Devblog: Searching Sitecore Content using Lucene

Roundedcube Roundedcube
August 30, 2011
Web Development , Sitecore

Overview

When you need to search content within Sitecore, you have a few options available. You can use Google Custom Search, or the more involved Search Appliance (a.k.a. Google Mini). The later is an actual rack-mountable server that you must configure outside of any programming code. Another option, and the title of this blog, is to use the search feature within Sitecore itself.

Using the Sitecore search method leverages the Lucene search engine which many people can overlook. Having primarily implemented Google search options more than anything else in the past, I have come to appreciate a few aspects of the Sitecore/Lucene solution including:

• Speed and accuracy

• Thoroughness (i.e. search directly within specific Sitecore data fields)
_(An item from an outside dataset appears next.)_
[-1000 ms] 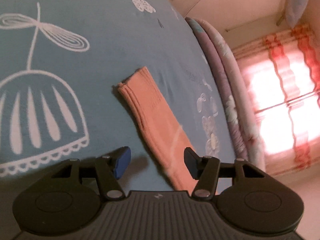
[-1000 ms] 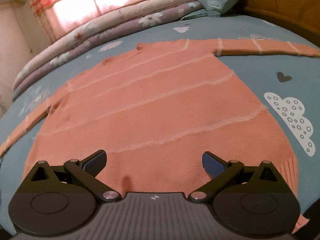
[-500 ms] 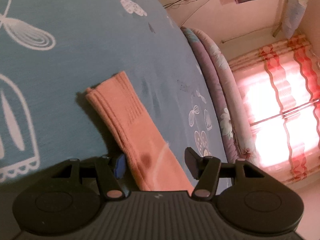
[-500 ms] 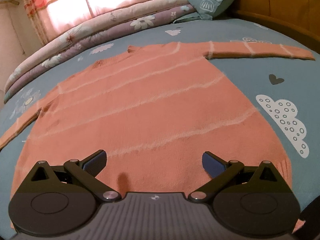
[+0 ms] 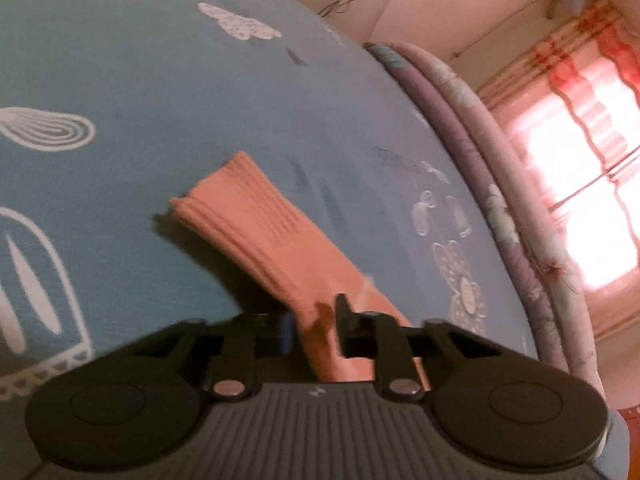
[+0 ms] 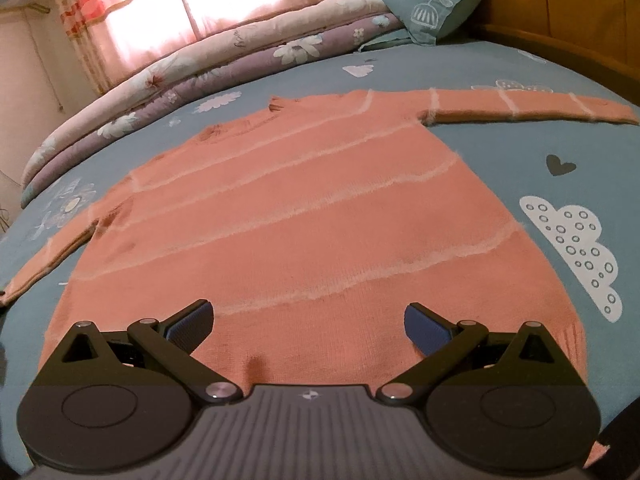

• Used with Sitecore “Item” objects

• Easy sorting of results

• Perform both wildcard or keyword searches

This blog will provide the simple, basic, approach to configure and use the Sitecore search feature for a single content type. The solution seen here was implemented into a Sitecore 6.3.1 instance that also had a Google Custom Search installed and working just fine. The decision to use a Lucene search stemmed from the need to have a narrow, content specific, search within an interior part of the website that also needed up-to-the-second accuracy.

Creating an Index

The first step in the process is to configure Sitecore so it indexes a part of your website. This is accomplished with an update to the web.config file of the site. To make these web.config changes easier, simply create a new “.config” file (named anything you wish) and place it within the “/App_Config/Include/” folder. Sitecore will automatically merge any .config file located in the “Include” folder during runtime. I must say a huge thank you to Sitecore for this organizational bliss!

Here is an example .config file:

sitecore lucene search

Key Details

From the XML seen above, the key areas needing customizing and attention include (in order of appearance):

 

< database id = " web " >

The name of the Sitecore database to be indexed. Depending on your situation, you may want to index the “master” database for your content. However, I would think 99% of the time, most everyone will want to capture content from the public-facing web database.

 

< index id = " resource_search_index " ...>

This is the name of the search index (you can have as many as you like) that will be referenced in programming code.

 

< param desc = " folder " > resource_search_index </ param >

Used to specify the name of the local file system folder where the Lucene index files will be stored. All search indexes, by default, will be stored in a folder named “Indexes” contained within the Sitecore “Data” folder. Note: the Data folder is the same one used to store the Sitecore license file.

 

< Database > web </ Database >

As mentioned above, this is another reference to the database you wish to index.

 

< Root > /sitecore/content/Home/SomeSectionPage/ResourceParent </ Root >

This is the parent path within the Sitecore tree, beneath which any indexed content must reside.

 

< resource > {012B24FB-6CC2-465B-9DD9-9734371BDA2C} </ resource >

This tag specifies the GUID of the Sitecore template for the search engine to index. All other content items will be ignored.

The Code

The following C# code is comprised of a main search method that returns a generic collection of Sitecore Items and two helper methods that perform either a keyword or wildcard search.

sitecore lucene search

With the comments and extra examples removed, there really isn’t a lot of code to get Lucene up and running. I applaud Sitecore for integrating this search engine to this degree and look forward to using it again on the next project.

Caveats

• When told to index only the Sitecore Web database, the updating of the index only happens during publishing. Not only because of the issue mentioned below, I would still suggest coding for this scenario from the beginning unless the rules for you application are different.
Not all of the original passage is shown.